The child tax credit reduces your income tax bill by a set amount per qualifying dependent child. The reduction is a dollar-by-dollar basis. It is not a deduction from income, and it will not contribute to a refund, so the credit only applies if you actually owe taxes. For example, if you prepare your tax return and take all the deductions available to you, and you find that you're entitled to a tax refund of $1,500, you will not be able to use the child tax credit, because you don't owe any taxes. The same is true if you prepare your taxes and you're not getting a refund, but you don't owe, either.

What is a Qualifying Child?

The IRS will consider your child a "qualifying child" for purposes of applying the child tax credit if the child is either your biological child, stepchild, foster child, sibling, step sibling, half sibling or a descendant of any of these (such as your grandchild, niece or nephew); he was under the age of 17 at the end of the tax year; he did not provide more than half of his own support during the tax year; he lived with you more than half of the tax year; he is claimed as a dependent on your tax return; he does not file a joint return for the tax year; and he was a U.S. citizen, a U.S. national or a U.S. resident alien during the tax year.
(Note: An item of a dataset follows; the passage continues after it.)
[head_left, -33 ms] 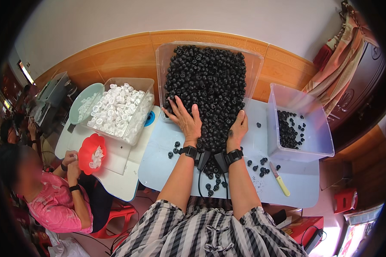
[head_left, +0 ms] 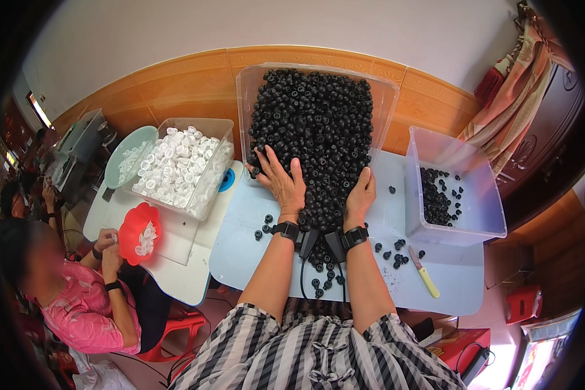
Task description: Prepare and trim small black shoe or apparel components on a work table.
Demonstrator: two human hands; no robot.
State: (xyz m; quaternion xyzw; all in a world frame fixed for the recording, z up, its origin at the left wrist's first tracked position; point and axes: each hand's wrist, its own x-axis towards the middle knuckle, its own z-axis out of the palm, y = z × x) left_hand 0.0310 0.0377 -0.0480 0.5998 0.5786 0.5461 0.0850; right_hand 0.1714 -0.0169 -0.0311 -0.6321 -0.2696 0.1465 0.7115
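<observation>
A big heap of small round black parts [head_left: 315, 117] fills a clear plastic bin [head_left: 385, 117] tipped toward me, and spills from its near side onto the light blue table [head_left: 240, 253]. My left hand [head_left: 281, 184] rests on the left edge of the spill, fingers spread, with some fingertips among the parts. On the opposite side my right hand [head_left: 359, 200] stands cupped against the heap, fingers stretched out and thumb beside the parts. Neither hand grips a part that I can make out. The black stream runs between my wrists toward the table's near edge.
At right stands a clear bin [head_left: 458, 224] with some black parts; a yellow-handled knife [head_left: 428, 281] lies before it. Leftward are a bin of white parts [head_left: 175, 159], a green bowl [head_left: 114, 170] and a red bowl [head_left: 131, 224] by a seated co-worker [head_left: 88, 305]. Cables hang between my wrists.
My hands stay almost in place. A small dark piece seen by my right thumb a moment earlier no longer shows there.
</observation>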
If your child meets these criteria for a qualifying child, you can claim the child tax credit for that child.

The Child Tax Credit for the 2017 Tax Year

For the 2017 tax year, the child tax credit is capped at $1,000 per child and is available only to individuals with income below certain thresholds:

  • $75,000 if you're filing single; and
  • $110,000 if you're married filing jointly.

If your income is higher than these amounts, your child tax credit will be reduced $50 per every $1,000 of income that exceeds these amounts until the credit reaches zero. For example, if you're single and have two qualifying children, your tax credit initially is $2,000 ($1,000 per child). However, if your income is $80,000, you exceed the limit by $5,000, which means your credit will be reduced by $250 per child. Your credit would only be $1,500 ($2,000 minus $500). If your single income exceeds $90,000, the credit will be completely wiped out.

The Child Tax Credit for the 2018 Tax Year

The Tax Cuts & Jobs Act increased the child tax credit to $2,000 per qualifying child, and the income thresholds have increased significantly to:

  • $200,000 if you're filing single; and
  • $400,000 if you're married filing jointly.

These income thresholds will end in 2025.